‘Almost Beautiful’: Almost Beautiful
Here’s a local music trivia challenge: Name an Orange County goth rock band put together in the early 1990s by a crossdressing church sound technician who’s now in his mid-30s, tours nationally and has also played shows in Eastern Europe and Latin America.
Give up? The band’s name is The Last Dance and it’s the subject of the new documentary ‘Almost Beautiful,’ from indie film director Rocky Costanzo. The members of The Last Dance look like stereotypical goth musicians, but that’s where the stereotypes end.
The aforementioned brain behind the band is guitarist Rick Joyce. He’s the most colorful of the bunch, sporting typical white goth makeup, black (usually women’s) clothes, multi-colored braided hair cut well past his shoulders and a definitively feminine demeanor. He spends a lot of time shyly sitting in a chair with his legs tightly crossed, smiling and fidgeting like a nervous little girl.
Vocalist Jeff Diem, whose spikey bleach-blond hair and poster-boy looks are offset by his tight black leathery clothing, fronts the band. Despite the fact that he sings for a goth band, Diem is very polite and funny, cracking jokes and playful jabs at people from other bands with whom he’s friends.
The third original member of the band is bassist Peter Gorritz. In the film, Gorritz is complimented for his bright red mohawk. While this must piss off Joyce (whose hair is considerably more complicated), these three guys have been playing together longer than some UC Irvine freshmen have been alive, and they all appear to get along great.
Tom Coyne has played drums with the band since their original drummer, Ivan Dominguez, died in 2002. He’s significantly less goth than the rest of the band but still seems to gel with the other members. Coyne is easygoing and contributes several humorous anecdotes to the documentary.
Costanzo did a great job of finding an interesting band for his movie. Not only do these guys defy the conventions for the genre of brooding, antisocial outcasts who never smile and show up to high school armed and shooting, they’re actually talented musicians as well.
The band’s music, which has a gloomy New Wave sound, serves as the soundtrack to the movie. Think along the lines of Depeche Mode or a slightly caffeinated Interpol and you probably get the idea.
The documentary starts with some background information on the band and a behind-the-scenes look at the group recording a music video for their newest CD, then follows them on tour. The subject matter is extremely interesting but the movie suffers from a handful of problems that are too large to ignore.

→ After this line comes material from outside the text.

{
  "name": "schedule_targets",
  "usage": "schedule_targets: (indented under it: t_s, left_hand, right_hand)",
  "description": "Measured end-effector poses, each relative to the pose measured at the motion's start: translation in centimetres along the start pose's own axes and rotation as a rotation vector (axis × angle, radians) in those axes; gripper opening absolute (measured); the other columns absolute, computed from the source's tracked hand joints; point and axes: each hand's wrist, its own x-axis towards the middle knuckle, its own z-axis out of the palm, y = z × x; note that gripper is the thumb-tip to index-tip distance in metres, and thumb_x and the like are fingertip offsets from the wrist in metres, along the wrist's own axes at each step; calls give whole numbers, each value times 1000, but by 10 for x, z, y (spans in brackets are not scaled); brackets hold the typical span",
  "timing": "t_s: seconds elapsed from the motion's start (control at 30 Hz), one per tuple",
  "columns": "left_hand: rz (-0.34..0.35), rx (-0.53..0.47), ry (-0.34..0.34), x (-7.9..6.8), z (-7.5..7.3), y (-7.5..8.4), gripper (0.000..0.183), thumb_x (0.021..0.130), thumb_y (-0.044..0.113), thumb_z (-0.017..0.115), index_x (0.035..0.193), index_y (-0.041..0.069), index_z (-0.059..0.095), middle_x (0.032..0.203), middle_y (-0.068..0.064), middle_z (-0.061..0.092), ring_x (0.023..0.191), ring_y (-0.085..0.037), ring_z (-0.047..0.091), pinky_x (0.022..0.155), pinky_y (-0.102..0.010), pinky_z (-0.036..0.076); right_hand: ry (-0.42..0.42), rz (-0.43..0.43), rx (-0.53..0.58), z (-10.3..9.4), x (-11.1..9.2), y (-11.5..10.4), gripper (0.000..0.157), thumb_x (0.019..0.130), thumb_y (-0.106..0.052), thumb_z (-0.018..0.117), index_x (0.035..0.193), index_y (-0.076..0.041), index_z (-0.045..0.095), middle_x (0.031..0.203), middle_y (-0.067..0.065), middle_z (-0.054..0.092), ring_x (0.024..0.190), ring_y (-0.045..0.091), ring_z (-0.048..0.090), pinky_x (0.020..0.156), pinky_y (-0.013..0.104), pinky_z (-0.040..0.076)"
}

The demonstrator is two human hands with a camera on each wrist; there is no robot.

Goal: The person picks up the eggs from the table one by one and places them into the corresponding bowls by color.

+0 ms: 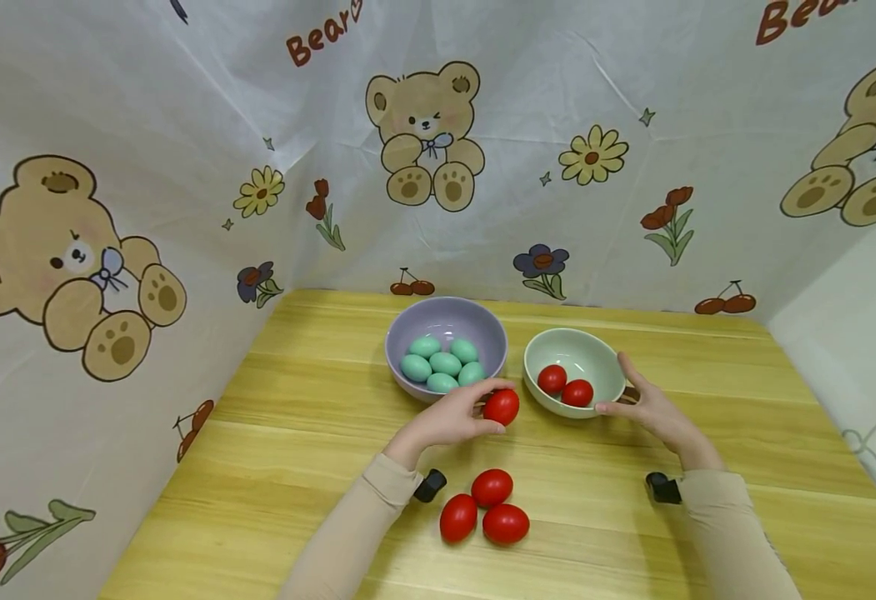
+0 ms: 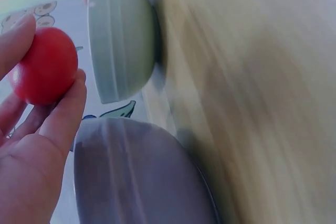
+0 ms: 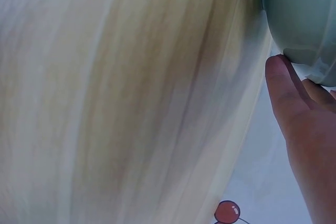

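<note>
My left hand point(image 1: 448, 418) grips a red egg point(image 1: 502, 407) between thumb and fingers, above the table just in front of the gap between two bowls. The purple bowl point(image 1: 402, 377), behind this hand, contains several mint-green eggs point(image 1: 445, 364). Two red eggs point(image 1: 565, 386) lie in the pale green bowl point(image 1: 578, 342) to its right. My right hand point(image 1: 658, 412) rests against the right side of that bowl, its thumb and fingers spread along the wall. In the right wrist view a fairly straight thumb point(image 3: 289, 85) touches the green bowl point(image 3: 302, 14).
Three red eggs point(image 1: 485, 507) sit grouped on the wooden table point(image 1: 295, 467), between the forearms and nearer the body. A white cloth printed with bears point(image 1: 430, 137) and flowers hangs behind the table and along its left side.
</note>
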Motion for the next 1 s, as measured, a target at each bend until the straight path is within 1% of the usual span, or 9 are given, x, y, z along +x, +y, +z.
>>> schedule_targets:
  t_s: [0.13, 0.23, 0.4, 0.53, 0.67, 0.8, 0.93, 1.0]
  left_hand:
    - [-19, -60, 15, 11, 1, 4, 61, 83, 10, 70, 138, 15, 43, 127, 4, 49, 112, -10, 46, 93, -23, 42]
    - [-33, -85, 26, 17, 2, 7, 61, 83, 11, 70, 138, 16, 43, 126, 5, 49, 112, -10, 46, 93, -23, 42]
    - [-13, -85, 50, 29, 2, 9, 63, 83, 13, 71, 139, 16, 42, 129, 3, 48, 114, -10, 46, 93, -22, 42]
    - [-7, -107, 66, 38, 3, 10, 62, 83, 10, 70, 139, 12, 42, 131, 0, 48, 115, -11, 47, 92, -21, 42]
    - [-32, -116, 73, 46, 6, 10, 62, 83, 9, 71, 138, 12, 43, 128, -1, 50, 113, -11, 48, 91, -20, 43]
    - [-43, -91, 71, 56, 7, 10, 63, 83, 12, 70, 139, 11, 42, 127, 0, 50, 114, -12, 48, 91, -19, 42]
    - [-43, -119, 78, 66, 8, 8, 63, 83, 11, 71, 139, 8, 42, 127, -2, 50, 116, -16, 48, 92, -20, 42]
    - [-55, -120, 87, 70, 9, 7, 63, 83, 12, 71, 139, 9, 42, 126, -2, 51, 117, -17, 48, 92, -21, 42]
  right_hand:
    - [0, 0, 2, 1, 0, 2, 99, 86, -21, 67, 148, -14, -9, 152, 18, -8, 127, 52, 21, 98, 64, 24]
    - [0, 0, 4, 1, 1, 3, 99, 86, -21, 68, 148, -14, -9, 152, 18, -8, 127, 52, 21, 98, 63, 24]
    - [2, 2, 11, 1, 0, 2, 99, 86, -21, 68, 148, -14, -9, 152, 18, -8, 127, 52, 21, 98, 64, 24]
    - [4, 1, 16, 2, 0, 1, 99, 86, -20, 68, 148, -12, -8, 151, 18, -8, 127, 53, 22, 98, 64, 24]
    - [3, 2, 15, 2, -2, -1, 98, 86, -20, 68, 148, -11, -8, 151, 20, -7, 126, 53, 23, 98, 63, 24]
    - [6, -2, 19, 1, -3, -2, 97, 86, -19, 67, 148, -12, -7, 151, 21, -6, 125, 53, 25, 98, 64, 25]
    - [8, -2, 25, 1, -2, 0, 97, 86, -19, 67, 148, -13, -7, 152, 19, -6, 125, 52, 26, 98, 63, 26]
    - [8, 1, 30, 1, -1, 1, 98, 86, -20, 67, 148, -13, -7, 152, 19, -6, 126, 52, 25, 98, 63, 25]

The first and most glaring is that this flick is way too long. It weighs in at about two hours. Had it been about a half-hour shorter, the time spent in editing would probably have been worth an extra anteater head. Some of the scenes could be cut quite a bit shorter or even taken off the main movie and put on a DVD as extras, where they would probably be more appreciated.

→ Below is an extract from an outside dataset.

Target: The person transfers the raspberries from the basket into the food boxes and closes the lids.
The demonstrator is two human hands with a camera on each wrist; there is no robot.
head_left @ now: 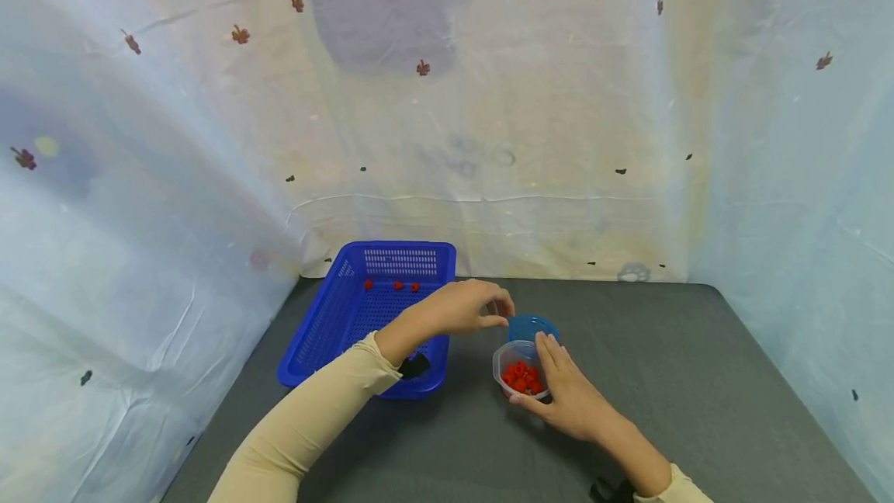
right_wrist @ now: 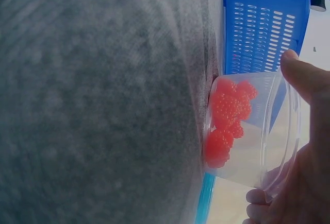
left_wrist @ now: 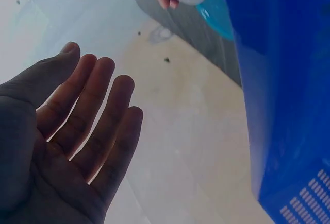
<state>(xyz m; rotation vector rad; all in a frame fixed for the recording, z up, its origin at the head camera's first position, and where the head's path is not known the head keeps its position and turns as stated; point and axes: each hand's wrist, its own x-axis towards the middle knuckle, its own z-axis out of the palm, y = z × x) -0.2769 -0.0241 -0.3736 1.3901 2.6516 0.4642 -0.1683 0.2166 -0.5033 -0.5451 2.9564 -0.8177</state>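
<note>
A clear plastic container [head_left: 500,367] stands on the table with several red raspberries [right_wrist: 227,110] at its bottom. My right hand [head_left: 569,398] holds it at the rim, thumb [right_wrist: 296,67] on one side and fingers on the other. Just behind the container lies a round blue lid [head_left: 532,327]. My left hand [head_left: 464,307] hovers between the blue basket [head_left: 296,355] and the lid. Its fingers [left_wrist: 116,103] are loosely bent with nothing between them. Inside the basket, 3 raspberries [head_left: 398,286] lie toward the far end.
The grey table [head_left: 656,363] extends to the right of the container. A patterned sheet [head_left: 489,138] hangs along the table's back edge and both sides. My left forearm crosses over the basket's near right corner.
</note>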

Especially questionable is the last major scene, an anticlimactic segment in which the band duct tapes various objects to large fireworks and shoot them off. While this is humorous, it follows a live performance from the band (which is where the movie should have ended) and probably unnecessarily worries viewers that there’s still a lot more to come.
The scene also goes on for too long, and captures in painstaking detail multiple repetitive occurrences of the band blowing stuff up. It probably should have been switched with the scene before it and cut down significantly.

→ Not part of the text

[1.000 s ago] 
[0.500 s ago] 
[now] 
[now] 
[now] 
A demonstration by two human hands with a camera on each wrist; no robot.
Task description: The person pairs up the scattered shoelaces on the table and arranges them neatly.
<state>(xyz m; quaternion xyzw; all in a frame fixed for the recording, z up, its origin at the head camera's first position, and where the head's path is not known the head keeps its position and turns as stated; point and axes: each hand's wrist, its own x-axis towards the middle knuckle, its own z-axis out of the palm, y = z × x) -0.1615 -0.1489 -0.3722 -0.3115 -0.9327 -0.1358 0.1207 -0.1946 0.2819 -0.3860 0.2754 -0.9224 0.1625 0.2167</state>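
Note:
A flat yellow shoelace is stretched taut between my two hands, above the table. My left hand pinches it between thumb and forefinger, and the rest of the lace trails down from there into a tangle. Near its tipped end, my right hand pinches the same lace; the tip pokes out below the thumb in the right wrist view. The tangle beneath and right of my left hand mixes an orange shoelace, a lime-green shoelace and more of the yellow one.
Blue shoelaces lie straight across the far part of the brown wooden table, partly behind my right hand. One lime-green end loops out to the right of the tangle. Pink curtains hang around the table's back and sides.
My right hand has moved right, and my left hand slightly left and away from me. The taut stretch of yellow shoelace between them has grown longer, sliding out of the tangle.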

Another major problem is that the camera missed some of the most interesting scenes when they occurred, and viewers have to settle for band members narrating the stories afterwards.
This happens once after a fight breaks out one night between a band playing with The Last Dance and a club owner at a concert, and again when one of the band members has too much to drink and repeatedly punches a friend while sleepwalking. The guys are entertaining in their recollections of these events, but one can’t help but wondering, ‘Where was the camera when this stuff was happening?’
There are also some attempts at artsy cinematography that just end up being strange. Awkward fadeouts and an especially distracting moment where the screen gets chopped up and looks like a scratched DVD that barely continues to play give the film a slightly amateur feel that could have been avoided if the crew would have just kept it simple.
At the world premiere of the movie in Huntington Beach, Costanzo said that he doesn’t plan on trying to direct another documentary. It’s a shame, because this movie came close to being a really good sneaker. It would’ve been nice to see if Costanzo could pull it off with a little more practice.
As it is, ‘Almost Beautiful’ is a cool exploration of a somewhat underground music scene and is probably great for fans of the band or the goth genre, but only a slightly above average movie.
Still, anyone who’s curious should find somewhere to rent it on DVD. It would probably be more fun to watch if it’s broken up into a couple sittings.